Document Management Systems: Why They Matter for Businesses Concerned About Turkey Breach
The SSL (Secure Socket Layer) recently issued interception errors to Google. Microsoft, and Dropbox, sounding the alarm of intercepted data at the ISP and national level in Turkey. This event acquires a symbolic stature—one, in fact, of mythic proportions, as it either signifies the end or very beginning of hacker capabilities. Only due time and the attitude businesses have in light of this information will determine which outcome prevails. And document management systems are the answer.
But no matter how you dice it, it’s been a rough week for cloud storage. Although document management systems and cloud storage are oftentimes viewed as similar technologies, this is a misconception. In fact, cloud storage comprises only 5-10% of the average document management systems vendor’s offering.
What’s more, when it comes to security, well, the document management system is the Sistine Chapel and cloud storage is basically the macaroni picture your parents begrudgingly fixed to your refrigerator with a heavy magnet twenty some years ago—an endearing attempt at something great, but not worth buying in an art gallery.
The Hacker News reported the incident on October 9th, 2016, stating that the country of Turkey blocked access to Microsoft OneDrive, Google Drive, Dropbox, and GitHub. Turkey legally defended blocking these popular file sharing services for mobile users due to the sordid work of 20-year-old hacktivist group RedHack—a band of hackers reputed to have stolen nearly 60,000 emails from April 2000 onward.
An extremely bright and capable group of hackers, there’s no telling what they’ll do next or who they’ll target.
Berat Albayrak, Turkish politician and businessman, is one of the parties affected by the leak. Although some have posited Turkey shut down access to these cloud storage vendors because the government does not want citizens learning about the internal workings of the Turkish government, this claim is yet to be substantiated. That, and there are more important things to learn from the breach.

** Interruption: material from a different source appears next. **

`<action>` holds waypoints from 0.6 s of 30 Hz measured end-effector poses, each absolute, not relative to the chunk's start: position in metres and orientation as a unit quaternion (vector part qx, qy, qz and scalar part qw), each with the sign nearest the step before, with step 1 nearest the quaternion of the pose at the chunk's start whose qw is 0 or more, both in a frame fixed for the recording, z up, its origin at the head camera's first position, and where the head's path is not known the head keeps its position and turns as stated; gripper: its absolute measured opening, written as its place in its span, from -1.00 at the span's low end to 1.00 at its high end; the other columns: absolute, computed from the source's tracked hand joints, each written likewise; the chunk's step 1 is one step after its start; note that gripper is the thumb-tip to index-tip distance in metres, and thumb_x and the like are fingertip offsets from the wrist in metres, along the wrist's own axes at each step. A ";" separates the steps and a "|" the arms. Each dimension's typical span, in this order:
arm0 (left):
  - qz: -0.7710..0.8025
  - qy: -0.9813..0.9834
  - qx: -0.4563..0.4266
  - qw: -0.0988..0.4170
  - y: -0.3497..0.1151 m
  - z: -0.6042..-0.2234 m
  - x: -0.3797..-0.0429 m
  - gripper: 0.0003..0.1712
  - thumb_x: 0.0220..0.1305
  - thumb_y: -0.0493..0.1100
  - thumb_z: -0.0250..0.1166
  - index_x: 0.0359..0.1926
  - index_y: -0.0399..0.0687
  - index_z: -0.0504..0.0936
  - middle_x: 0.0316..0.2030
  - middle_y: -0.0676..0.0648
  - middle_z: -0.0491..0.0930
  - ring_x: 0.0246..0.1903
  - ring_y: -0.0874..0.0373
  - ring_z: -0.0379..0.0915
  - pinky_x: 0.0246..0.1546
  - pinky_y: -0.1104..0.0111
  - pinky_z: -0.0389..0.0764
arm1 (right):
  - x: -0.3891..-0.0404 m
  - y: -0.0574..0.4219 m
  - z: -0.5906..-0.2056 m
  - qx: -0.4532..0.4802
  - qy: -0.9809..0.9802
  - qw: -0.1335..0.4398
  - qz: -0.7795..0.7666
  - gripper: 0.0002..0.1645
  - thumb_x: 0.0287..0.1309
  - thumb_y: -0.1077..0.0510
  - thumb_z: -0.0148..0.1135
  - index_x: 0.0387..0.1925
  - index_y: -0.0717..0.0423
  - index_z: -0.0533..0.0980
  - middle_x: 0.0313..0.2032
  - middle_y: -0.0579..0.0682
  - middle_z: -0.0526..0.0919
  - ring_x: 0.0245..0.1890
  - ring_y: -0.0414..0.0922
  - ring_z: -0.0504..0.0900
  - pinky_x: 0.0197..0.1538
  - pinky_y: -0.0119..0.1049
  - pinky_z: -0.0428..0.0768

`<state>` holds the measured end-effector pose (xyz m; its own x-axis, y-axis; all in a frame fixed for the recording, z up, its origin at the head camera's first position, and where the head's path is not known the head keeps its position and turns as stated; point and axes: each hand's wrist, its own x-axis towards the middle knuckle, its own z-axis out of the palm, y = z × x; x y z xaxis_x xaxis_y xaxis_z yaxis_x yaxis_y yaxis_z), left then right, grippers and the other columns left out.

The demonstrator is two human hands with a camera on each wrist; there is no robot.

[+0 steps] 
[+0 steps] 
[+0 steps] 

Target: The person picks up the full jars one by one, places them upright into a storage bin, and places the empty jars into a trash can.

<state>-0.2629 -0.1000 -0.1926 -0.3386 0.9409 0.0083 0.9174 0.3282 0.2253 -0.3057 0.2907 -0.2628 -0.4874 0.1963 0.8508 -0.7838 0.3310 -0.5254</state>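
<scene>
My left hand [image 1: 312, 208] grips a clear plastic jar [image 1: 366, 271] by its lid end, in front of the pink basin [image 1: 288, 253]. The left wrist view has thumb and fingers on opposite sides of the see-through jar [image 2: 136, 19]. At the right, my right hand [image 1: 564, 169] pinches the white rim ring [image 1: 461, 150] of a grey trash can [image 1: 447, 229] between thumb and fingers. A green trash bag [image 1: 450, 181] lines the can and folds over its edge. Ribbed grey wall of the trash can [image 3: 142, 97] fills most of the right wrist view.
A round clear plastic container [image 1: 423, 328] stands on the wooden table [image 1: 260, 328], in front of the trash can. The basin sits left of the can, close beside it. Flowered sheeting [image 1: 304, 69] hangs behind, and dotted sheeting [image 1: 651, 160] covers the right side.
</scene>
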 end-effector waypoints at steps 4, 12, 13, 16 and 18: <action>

After all, Turkey blocked access to Twitter roughly two years ago after a clip of information was leaked on YouTube and Twitter regarding the corruption of Turkey Prime Minister, Recep Tayyip Erdogan, and if that event didn’t spurn public mutiny, neither will the recent hack.
How Can Businesses Use Document Management Systems to Prevent What Turkey’s Experienced?
Although it’s worth looking at the leak from a political angle, depoliticizing the hackers’ efforts so they can be viewed in the context of global business offers an entirely different and, potentially far more beneficial perspective.
Even if you have nothing to hide except your customers’ sensitive information, what if a similar event happened within your company? It’d be nearly impossible to control what happened from that point forward, and customers’ sensitive information may end up breached, compromised, or stolen—resulting in a damaged reputation for your organization, customers’ identity theft, and, perhaps, the inability to continue your business.
That’s right: business continuity is no longer just an issue of profits—it’s an issue of maintaining the highest order of security. The solution is to prevent the problem from ever happening, and companies that choose to rely on the right technology can make the peace of mind and business continuity that come with that a reality—a differentiation from the competition.
Relying on not just an SSL (Secure Socket Layer) level of encryption, but also a 256-bit, Advanced Encryption Standard (AES) bank-grade security system for file sharing of sensitive information can stop even the most capable hackers in their tracks, and this technology serves as a fitting alternative to the breach-susceptible aspects of email and mere cloud storage. Better yet, this encryption in file sharing is just one of the many things that makes the document management system great for any business in any industry.